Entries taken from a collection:
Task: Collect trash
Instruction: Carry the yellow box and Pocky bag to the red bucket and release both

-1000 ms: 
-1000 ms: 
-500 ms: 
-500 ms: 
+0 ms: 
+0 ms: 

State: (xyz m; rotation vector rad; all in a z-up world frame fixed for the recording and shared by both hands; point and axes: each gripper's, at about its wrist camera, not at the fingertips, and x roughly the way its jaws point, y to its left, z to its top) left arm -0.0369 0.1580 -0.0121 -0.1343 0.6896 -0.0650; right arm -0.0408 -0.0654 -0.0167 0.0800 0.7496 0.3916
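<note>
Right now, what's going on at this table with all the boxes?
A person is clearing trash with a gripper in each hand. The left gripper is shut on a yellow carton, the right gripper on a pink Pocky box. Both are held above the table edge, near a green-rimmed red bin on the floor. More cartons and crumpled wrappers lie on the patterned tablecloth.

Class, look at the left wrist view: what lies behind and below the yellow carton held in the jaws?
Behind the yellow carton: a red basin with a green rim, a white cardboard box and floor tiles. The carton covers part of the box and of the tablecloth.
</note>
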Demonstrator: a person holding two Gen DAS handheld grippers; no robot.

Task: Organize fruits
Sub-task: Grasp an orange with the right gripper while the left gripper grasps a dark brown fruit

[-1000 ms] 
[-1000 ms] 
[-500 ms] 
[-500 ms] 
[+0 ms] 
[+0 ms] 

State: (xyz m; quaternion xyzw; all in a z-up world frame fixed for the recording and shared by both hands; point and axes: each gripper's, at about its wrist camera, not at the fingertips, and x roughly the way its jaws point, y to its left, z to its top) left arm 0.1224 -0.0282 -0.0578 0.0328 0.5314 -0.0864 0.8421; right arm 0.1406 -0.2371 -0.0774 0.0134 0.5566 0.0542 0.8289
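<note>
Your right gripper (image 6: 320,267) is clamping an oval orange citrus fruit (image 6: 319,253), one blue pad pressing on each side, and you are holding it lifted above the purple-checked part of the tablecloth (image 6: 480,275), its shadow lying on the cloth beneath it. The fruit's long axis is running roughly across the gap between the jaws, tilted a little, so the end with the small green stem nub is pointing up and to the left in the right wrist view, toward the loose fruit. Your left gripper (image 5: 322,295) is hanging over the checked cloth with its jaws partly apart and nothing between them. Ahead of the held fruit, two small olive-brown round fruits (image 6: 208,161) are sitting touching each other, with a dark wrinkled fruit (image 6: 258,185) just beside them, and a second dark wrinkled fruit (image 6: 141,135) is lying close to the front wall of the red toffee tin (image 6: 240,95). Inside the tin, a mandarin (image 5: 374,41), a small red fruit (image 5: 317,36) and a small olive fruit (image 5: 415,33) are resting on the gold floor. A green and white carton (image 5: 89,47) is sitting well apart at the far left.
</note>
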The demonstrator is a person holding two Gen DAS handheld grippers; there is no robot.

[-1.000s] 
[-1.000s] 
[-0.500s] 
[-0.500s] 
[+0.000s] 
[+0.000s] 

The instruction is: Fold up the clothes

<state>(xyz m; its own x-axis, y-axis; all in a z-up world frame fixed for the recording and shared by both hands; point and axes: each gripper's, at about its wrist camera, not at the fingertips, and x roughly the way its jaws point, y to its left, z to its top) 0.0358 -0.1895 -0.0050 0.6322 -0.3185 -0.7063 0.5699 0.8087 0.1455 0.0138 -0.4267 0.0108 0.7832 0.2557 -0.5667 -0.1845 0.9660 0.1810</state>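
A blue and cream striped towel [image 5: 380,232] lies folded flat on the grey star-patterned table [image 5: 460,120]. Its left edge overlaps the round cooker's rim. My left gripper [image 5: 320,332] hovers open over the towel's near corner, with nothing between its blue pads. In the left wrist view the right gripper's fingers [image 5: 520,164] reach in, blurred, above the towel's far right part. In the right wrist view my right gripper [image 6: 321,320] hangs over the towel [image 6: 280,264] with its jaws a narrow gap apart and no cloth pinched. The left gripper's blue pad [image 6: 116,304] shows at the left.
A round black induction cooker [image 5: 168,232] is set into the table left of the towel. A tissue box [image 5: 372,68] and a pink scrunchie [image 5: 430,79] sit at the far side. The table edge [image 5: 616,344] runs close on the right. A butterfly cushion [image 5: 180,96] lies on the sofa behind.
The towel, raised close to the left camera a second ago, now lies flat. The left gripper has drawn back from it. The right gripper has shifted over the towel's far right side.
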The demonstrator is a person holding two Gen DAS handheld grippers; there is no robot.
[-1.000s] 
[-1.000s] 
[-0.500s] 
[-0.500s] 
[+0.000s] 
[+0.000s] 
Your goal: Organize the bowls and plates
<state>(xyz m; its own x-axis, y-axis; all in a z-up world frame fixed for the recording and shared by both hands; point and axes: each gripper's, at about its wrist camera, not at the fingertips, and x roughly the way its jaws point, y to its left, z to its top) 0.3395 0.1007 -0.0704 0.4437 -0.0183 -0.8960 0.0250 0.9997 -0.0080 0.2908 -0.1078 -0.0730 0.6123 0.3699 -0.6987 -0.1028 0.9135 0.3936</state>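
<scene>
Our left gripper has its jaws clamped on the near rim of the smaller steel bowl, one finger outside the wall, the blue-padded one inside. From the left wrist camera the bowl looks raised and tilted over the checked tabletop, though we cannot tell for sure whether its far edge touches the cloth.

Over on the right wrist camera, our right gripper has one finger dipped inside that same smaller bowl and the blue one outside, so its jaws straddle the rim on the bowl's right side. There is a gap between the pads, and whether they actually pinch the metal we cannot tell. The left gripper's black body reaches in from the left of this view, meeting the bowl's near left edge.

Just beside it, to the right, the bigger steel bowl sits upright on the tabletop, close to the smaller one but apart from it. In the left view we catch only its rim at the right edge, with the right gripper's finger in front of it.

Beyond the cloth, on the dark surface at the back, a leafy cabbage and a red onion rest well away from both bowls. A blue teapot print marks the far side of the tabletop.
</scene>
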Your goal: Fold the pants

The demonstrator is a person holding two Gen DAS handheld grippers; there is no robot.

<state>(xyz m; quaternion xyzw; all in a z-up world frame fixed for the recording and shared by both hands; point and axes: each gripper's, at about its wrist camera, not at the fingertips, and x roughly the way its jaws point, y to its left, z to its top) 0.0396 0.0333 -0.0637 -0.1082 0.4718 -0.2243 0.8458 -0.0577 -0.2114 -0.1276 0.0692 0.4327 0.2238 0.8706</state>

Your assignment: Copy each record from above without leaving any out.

Response:
Task: Collect trash
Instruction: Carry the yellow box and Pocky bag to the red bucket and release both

-1000 ms: 
-1000 ms: 
-500 ms: 
-500 ms: 
+0 ms: 
+0 ms: 

State: (xyz m; rotation vector rad; all in a z-up world frame fixed for the recording and shared by both hands; point and axes: each gripper's, at about its wrist camera, not at the fingertips, and x roughly the way its jaws point, y to its left, z to its top) left arm -0.0369 0.1580 -0.0121 -0.1343 0.6896 -0.0650; right arm -0.0408 -0.0654 -0.0167 0.0800 0.7496 0.3916
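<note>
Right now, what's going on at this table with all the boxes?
A person is clearing trash with a gripper in each hand. The left gripper is shut on a yellow carton, the right gripper on a pink Pocky box. Both are held above the table edge, near a green-rimmed red bin on the floor. More cartons and crumpled wrappers lie on the patterned tablecloth.

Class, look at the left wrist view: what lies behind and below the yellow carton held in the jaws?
Behind the yellow carton: a red basin with a green rim, a white cardboard box and floor tiles. The carton covers part of the box and of the tablecloth.
</note>
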Demonstrator: a person holding two Gen DAS handheld grippers; no robot.

Task: Organize fruits
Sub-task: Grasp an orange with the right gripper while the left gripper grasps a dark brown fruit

[-1000 ms] 
[-1000 ms] 
[-500 ms] 
[-500 ms] 
[+0 ms] 
[+0 ms] 

State: (xyz m; quaternion xyzw; all in a z-up world frame fixed for the recording and shared by both hands; point and axes: each gripper's, at about its wrist camera, not at the fingertips, and x roughly the way its jaws point, y to its left, z to its top) left arm 0.1224 -0.0282 -0.0578 0.0328 0.5314 -0.0864 0.8421; right arm 0.1406 -0.2371 -0.0774 0.0134 0.5566 0.0542 0.8289
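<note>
Your right gripper (image 6: 320,267) is clamping an oval orange citrus fruit (image 6: 319,253), one blue pad pressing on each side, and you are holding it lifted above the purple-checked part of the tablecloth (image 6: 480,275), its shadow lying on the cloth beneath it. The fruit's long axis is running roughly across the gap between the jaws, tilted a little, so the end with the small green stem nub is pointing up and to the left in the right wrist view, toward the loose fruit. Your left gripper (image 5: 322,295) is hanging over the checked cloth with its jaws partly apart and nothing between them. Ahead of the held fruit, two small olive-brown round fruits (image 6: 208,161) are sitting touching each other, with a dark wrinkled fruit (image 6: 258,185) just beside them, and a second dark wrinkled fruit (image 6: 141,135) is lying close to the front wall of the red toffee tin (image 6: 240,95). Inside the tin, a mandarin (image 5: 374,41), a small red fruit (image 5: 317,36) and a small olive fruit (image 5: 415,33) are resting on the gold floor. A green and white carton (image 5: 89,47) is sitting well apart at the far left.
</note>
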The demonstrator is a person holding two Gen DAS handheld grippers; there is no robot.

[-1.000s] 
[-1.000s] 
[-0.500s] 
[-0.500s] 
[+0.000s] 
[+0.000s] 

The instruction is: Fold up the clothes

<state>(xyz m; its own x-axis, y-axis; all in a z-up world frame fixed for the recording and shared by both hands; point and axes: each gripper's, at about its wrist camera, not at the fingertips, and x roughly the way its jaws point, y to its left, z to its top) 0.0358 -0.1895 -0.0050 0.6322 -0.3185 -0.7063 0.5699 0.8087 0.1455 0.0138 -0.4267 0.0108 0.7832 0.2557 -0.5667 -0.1845 0.9660 0.1810</state>
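A blue and cream striped towel [image 5: 380,232] lies folded flat on the grey star-patterned table [image 5: 460,120]. Its left edge overlaps the round cooker's rim. My left gripper [image 5: 320,332] hovers open over the towel's near corner, with nothing between its blue pads. In the left wrist view the right gripper's fingers [image 5: 520,164] reach in, blurred, above the towel's far right part. In the right wrist view my right gripper [image 6: 321,320] hangs over the towel [image 6: 280,264] with its jaws a narrow gap apart and no cloth pinched. The left gripper's blue pad [image 6: 116,304] shows at the left.
A round black induction cooker [image 5: 168,232] is set into the table left of the towel. A tissue box [image 5: 372,68] and a pink scrunchie [image 5: 430,79] sit at the far side. The table edge [image 5: 616,344] runs close on the right. A butterfly cushion [image 5: 180,96] lies on the sofa behind.
The towel, raised close to the left camera a second ago, now lies flat. The left gripper has drawn back from it. The right gripper has shifted over the towel's far right side.
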The demonstrator is a person holding two Gen DAS handheld grippers; there is no robot.
[-1.000s] 
[-1.000s] 
[-0.500s] 
[-0.500s] 
[+0.000s] 
[+0.000s] 
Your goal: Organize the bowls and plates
<state>(xyz m; its own x-axis, y-axis; all in a z-up world frame fixed for the recording and shared by both hands; point and axes: each gripper's, at about its wrist camera, not at the fingertips, and x roughly the way its jaws point, y to its left, z to its top) 0.3395 0.1007 -0.0704 0.4437 -0.0183 -0.8960 0.0250 0.9997 -0.0080 0.2908 -0.1078 -0.0730 0.6123 0.3699 -0.6987 -0.1028 0.9135 0.3936</state>
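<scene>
Our left gripper has its jaws clamped on the near rim of the smaller steel bowl, one finger outside the wall, the blue-padded one inside. From the left wrist camera the bowl looks raised and tilted over the checked tabletop, though we cannot tell for sure whether its far edge touches the cloth.

Over on the right wrist camera, our right gripper has one finger dipped inside that same smaller bowl and the blue one outside, so its jaws straddle the rim on the bowl's right side. There is a gap between the pads, and whether they actually pinch the metal we cannot tell. The left gripper's black body reaches in from the left of this view, meeting the bowl's near left edge.

Just beside it, to the right, the bigger steel bowl sits upright on the tabletop, close to the smaller one but apart from it. In the left view we catch only its rim at the right edge, with the right gripper's finger in front of it.

Beyond the cloth, on the dark surface at the back, a leafy cabbage and a red onion rest well away from both bowls. A blue teapot print marks the far side of the tabletop.
</scene>
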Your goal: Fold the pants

The demonstrator is a person holding two Gen DAS handheld grippers; there is no robot.

<state>(xyz m; quaternion xyzw; all in a z-up world frame fixed for the recording and shared by both hands; point and axes: each gripper's, at about its wrist camera, not at the fingertips, and x roughly the way its jaws point, y to its left, z to its top) 0.0396 0.0333 -0.0637 -0.1082 0.4718 -0.2243 0.8458 -0.0577 -0.2114 -0.1276 0.0692 0.4327 0.2238 0.8706</state>

Nothing else belongs in the output.